With the exception of a few command line options to tell the tool where to find the content and put the output, there is no configuration. There are no required files or directory structures, and so (degenerately) the tool will run fine on an empty directory. There is a simple example/ content directory in the GitHub repository to demo some of the functionality and provide a learning sandpit to play in.

Subtractive approach

Instead of copying and creating files and directories from various sources and processes, the tool takes a “subtractive” approach. The build process starts by cloning a given content directory into a new output directory. After running the build process, all “working files” are deleted from this output directory. By default,

working files are identified as filenames starting with an underscore, and
template files are identified as not being a working file and having an extension of .html, .xml, and .txt.
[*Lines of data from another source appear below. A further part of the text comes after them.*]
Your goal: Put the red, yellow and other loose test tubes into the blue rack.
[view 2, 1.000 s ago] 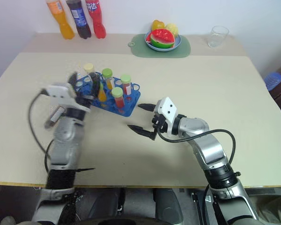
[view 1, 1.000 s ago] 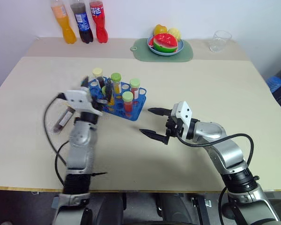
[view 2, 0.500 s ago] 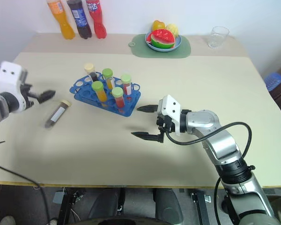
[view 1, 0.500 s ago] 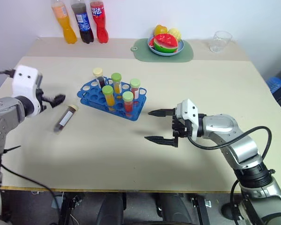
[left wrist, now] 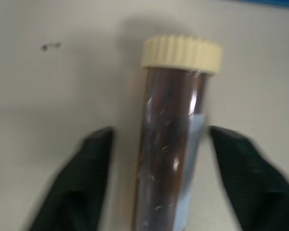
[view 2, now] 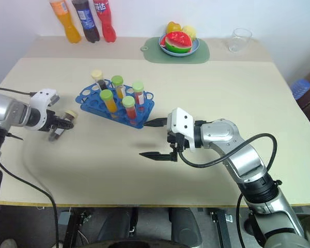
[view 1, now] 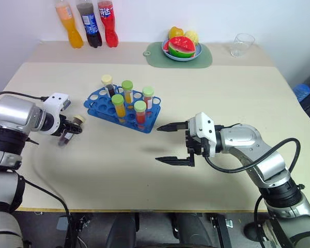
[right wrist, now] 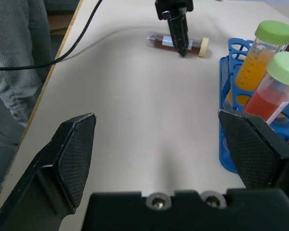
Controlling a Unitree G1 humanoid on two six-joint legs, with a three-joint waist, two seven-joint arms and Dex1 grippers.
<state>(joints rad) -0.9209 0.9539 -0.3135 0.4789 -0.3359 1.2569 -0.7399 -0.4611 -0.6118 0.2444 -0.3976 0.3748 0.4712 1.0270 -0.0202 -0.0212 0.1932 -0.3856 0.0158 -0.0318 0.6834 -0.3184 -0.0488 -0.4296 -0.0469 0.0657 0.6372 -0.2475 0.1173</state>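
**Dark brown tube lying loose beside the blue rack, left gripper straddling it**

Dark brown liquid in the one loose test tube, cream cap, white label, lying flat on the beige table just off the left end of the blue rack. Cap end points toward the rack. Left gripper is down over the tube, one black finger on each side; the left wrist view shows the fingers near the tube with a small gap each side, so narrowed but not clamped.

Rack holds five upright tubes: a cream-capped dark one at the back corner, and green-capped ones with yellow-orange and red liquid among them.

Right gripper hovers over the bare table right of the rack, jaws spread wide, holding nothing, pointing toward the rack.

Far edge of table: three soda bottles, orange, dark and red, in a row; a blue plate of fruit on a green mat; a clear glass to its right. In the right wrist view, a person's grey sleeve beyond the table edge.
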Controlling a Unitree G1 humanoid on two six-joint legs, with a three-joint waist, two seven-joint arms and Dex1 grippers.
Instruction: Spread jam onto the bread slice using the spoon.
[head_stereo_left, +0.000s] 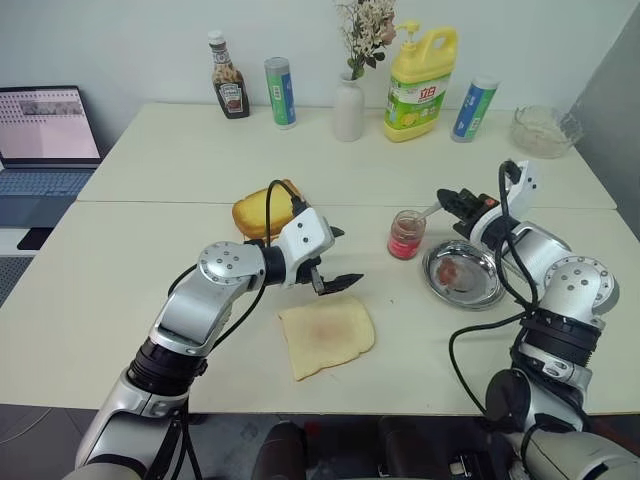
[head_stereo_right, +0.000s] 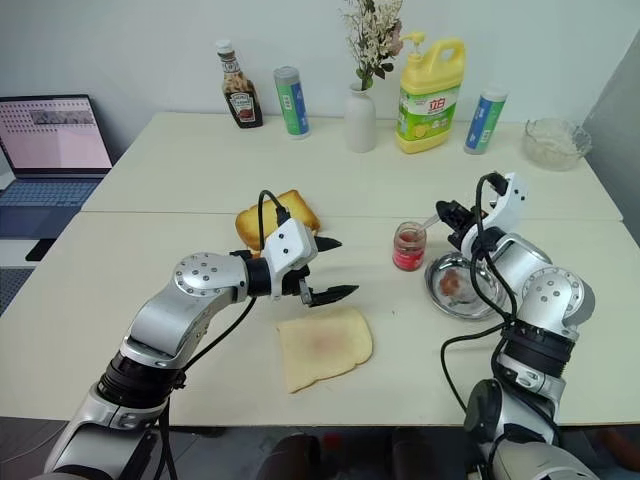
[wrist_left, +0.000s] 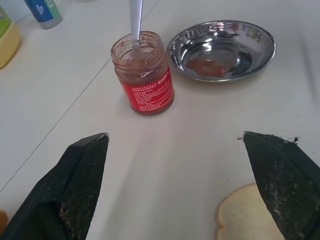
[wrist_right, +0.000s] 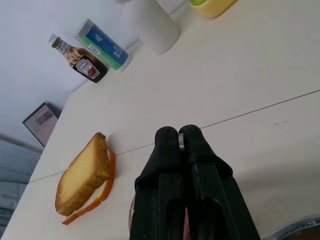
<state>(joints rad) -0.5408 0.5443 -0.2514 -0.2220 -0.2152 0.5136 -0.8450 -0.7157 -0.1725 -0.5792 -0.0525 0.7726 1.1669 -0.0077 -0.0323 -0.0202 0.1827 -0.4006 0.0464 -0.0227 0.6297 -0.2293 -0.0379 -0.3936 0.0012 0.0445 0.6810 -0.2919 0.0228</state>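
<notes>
Bread slice (head_stereo_left: 327, 337) lies flat near the table's front edge, centre-left, nothing on it but a light brown middle. Left gripper (head_stereo_left: 335, 258) hovers just above its far edge, fingers spread wide, empty. Thick golden toast (head_stereo_left: 264, 212) sits farther back behind that arm. Right of the bread stands the jam (head_stereo_left: 405, 235) jar, spoon (head_stereo_left: 431, 211) bowl down inside it. Right gripper (head_stereo_left: 447, 201) is clenched on the spoon handle. Steel dish (head_stereo_left: 463, 274) sits just right of the jar, red smear inside.
</notes>
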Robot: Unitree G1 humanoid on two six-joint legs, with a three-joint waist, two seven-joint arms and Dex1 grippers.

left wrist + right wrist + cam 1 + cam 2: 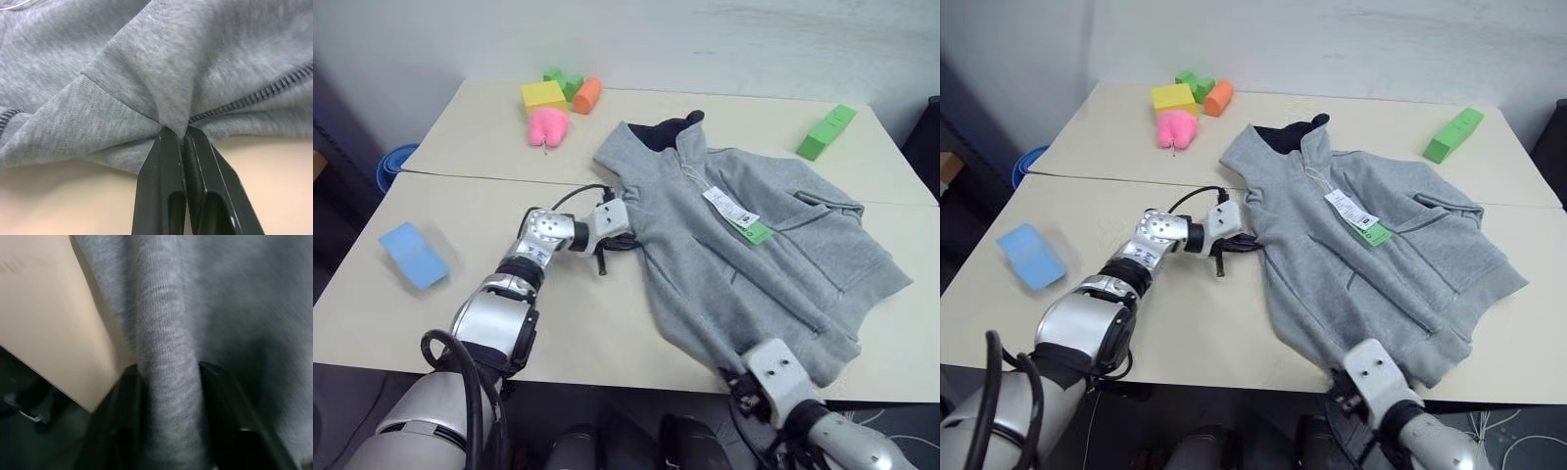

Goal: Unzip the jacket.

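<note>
Grey fleece covers the right half of the beige table [607, 343]: the jacket [754, 264] lies flat on its back, hood toward the far wall with its dark lining showing, hem hanging a little over the near edge. A white-and-green hang tag [736, 215] rests on its chest, and darker seam lines mark the front pockets.

At the jacket's left edge, below the collar, the left pincer [628, 238] is clenched on a fold of the fleece; the left wrist view shows its two black fingers [161, 186] pressed together on a pinch of cloth beside a dark stitched seam, with the fabric gathered into creases toward that point.

At the near edge of the table, the right pincer [168, 396] straddles a ridge of the hem, its fingers [122, 416] against the cloth on either side, so it is grasping the jacket there.

On the far left part of the table sit a yellow block [543, 94], a green block [563, 80], an orange cylinder [587, 95] and a pink soft toy [548, 125], all close together. A long green block [826, 131] lies at the far right, well apart from them. A light-blue sponge [413, 254] lies near the left edge.
</note>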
In addition to removing mystery around how an output is generated, this approach allows maintenance effort to be reduced by grouping related content. For example, all HTML, Markdown, template data, Javascript, etc relating to a particular page or section of the site can be kept together in the same directory. This localisation of content means that after changes, removal, or replacement, the chances of things being left behind afterwards are much reduced.

Note however that due to the tool’s lack of opinion in this regard, content can still be grouped by type in the traditional fashion if desired (all the javascript in one directory, all the CSS in another, etc). Or a mixed by-purpose/by-type strategy used. Regardless, the files and structure is all explicit and visible.

Templating and template data

To provide templating, AWG uses Jinja, a popular and mature templating library.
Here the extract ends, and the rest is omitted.